From: Greg KH <gregkh@linuxfoundation.org>
To: henryburns@google.com, akpm@linux-foundation.org,
henrywolfeburns@gmail.com, jwadams@google.com,
minchan@kernel.org, sergey.senozhatsky@gmail.com,
shakeelb@google.com, stable@vger.kernel.org,
torvalds@linux-foundation.org
Subject: Re: FAILED: patch "[PATCH] mm/zsmalloc.c: fix race condition in zs_destroy_pool" failed to apply to 4.9-stable tree
Date: Mon, 26 Aug 2019 21:02:47 +0200 [thread overview]
Message-ID: <20190826190247.GB24930@kroah.com> (raw)

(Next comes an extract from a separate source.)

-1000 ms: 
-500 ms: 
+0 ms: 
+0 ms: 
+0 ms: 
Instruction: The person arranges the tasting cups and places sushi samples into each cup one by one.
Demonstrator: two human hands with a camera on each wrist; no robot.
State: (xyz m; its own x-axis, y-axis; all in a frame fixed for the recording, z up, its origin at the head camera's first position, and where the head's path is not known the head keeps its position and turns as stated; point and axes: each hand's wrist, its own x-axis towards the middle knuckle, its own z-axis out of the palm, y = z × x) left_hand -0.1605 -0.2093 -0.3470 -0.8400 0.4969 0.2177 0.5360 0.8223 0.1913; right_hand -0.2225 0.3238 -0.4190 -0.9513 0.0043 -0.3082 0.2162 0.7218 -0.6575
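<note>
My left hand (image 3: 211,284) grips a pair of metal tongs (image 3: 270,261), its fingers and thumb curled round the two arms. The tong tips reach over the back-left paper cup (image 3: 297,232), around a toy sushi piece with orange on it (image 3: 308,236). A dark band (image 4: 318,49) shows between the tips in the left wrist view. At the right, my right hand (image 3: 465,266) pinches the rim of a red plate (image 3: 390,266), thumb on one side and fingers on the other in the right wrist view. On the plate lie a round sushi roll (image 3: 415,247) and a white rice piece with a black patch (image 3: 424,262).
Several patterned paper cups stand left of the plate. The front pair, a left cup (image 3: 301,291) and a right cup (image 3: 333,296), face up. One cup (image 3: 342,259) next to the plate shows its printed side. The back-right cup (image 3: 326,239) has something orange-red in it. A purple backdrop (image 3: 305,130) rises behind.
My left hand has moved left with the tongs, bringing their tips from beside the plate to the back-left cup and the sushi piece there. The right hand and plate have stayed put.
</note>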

In-Reply-To: <156684443123212@kroah.com>
On Mon, Aug 26, 2019 at 08:33:51PM +0200, gregkh@linuxfoundation.org wrote:
>
> The patch below does not apply to the 4.9-stable tree.
> If someone wants it applied there, or to any other stable or longterm
> tree, then please email the backport, including the original git commit
> id to <stable@vger.kernel.org>.
It actually applies, but it breaks the build :(
> ------------------ original commit in Linus's tree ------------------
>
> >From 701d678599d0c1623aaf4139c03eea260a75b027 Mon Sep 17 00:00:00 2001
> From: Henry Burns <henryburns@google.com>
> Date: Sat, 24 Aug 2019 17:55:06 -0700
> Subject: [PATCH] mm/zsmalloc.c: fix race condition in zs_destroy_pool
>
> In zs_destroy_pool() we call flush_work(&pool->free_work). However, we
> have no guarantee that migration isn't happening in the background at
> that time.
>
> Since migration can't directly free pages, it relies on free_work being
> scheduled to free the pages. But there's nothing preventing an
> in-progress migrate from queuing the work *after*
> zs_unregister_migration() has called flush_work(). Which would mean
> pages still pointing at the inode when we free it.
>
> Since we know at destroy time all objects should be free, no new
> migrations can come in (since zs_page_isolate() fails for fully-free
> zspages). This means it is sufficient to track a "# isolated zspages"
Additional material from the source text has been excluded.